Comparison of algorithmic and machine learning approaches for the automatic fitting of Gaussian peaks

Fining Gaussian peaks to experimental data is important in many disciplines, including nuclear spectroscopy. Nonlinear least squares fitting methods have been in use for a long time, but these are iterative, computationally intensive, and require user intervention. Machine learning approaches automate and speed up the fitting procedure. However, for a single pure Gaussian, there exists a simple and automatic analytical approach based on linearisation followed by a weighted linear Least Squares (LS) fit. This paper compares this algorithmic method with an abductive machine learning approach based on AIM (Abductory Induction Mechanism). Both techniques are briefly described and their performance compared for analysing simulated and actual spectral peaks.
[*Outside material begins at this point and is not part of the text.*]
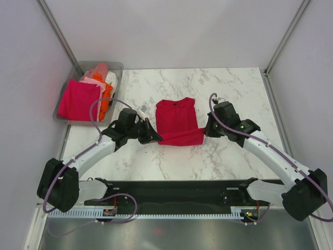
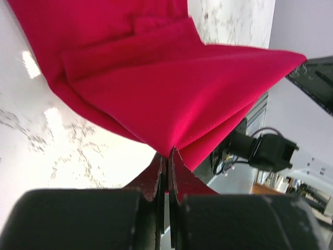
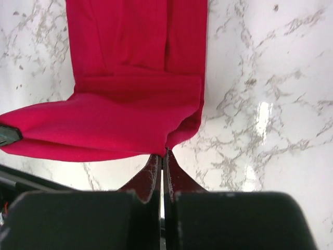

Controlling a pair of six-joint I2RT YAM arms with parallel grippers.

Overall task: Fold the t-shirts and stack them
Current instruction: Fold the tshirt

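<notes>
We see a red t-shirt (image 1: 176, 117) in the middle of the marble table (image 1: 239, 88), its collar end toward the far side and most of its body flat on the surface. Its near edge is lifted off the table and drawn into a band between our two arms. The left gripper (image 1: 155, 138) is closed tight on the left corner of that edge. In the left wrist view its fingers (image 2: 153, 177) meet with only a sliver between them, and the cloth fans out from their tips. The right gripper (image 1: 207, 130) is clamped in the same way on the right corner. In the right wrist view its fingers (image 3: 150, 176) pinch the cloth where the raised edge doubles over the flat part. At the far left corner of the table stands a clear grey bin (image 1: 117, 63) holding more shirts. A magenta-pink t-shirt (image 1: 78, 100) lies folded on the near side of the pile and covers part of the bin's near rim. An orange t-shirt (image 1: 105, 96) sits just beside it on the right. A pale pink t-shirt (image 1: 97, 70) and a white t-shirt (image 1: 111, 78) are bunched behind them.
</notes>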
Evaluated on 500 peaks with statistical uncertainties corresponding to a peak count of 100, average absolute errors for the peak height, position and width are 4.9%, 2.9% and 4.2% for AIM, versus 3.3%, 0.5% and 7.7% for the LS. AIM is better for the width, while LS is more accurate for the position. LS errors are more biased, under-estimating the peak position and overestimating the peak width. Tentative CPU time comparison indicates a five-fold speed advantage for AIM, which also has a constant execution time, while LS time depends upon the peak width.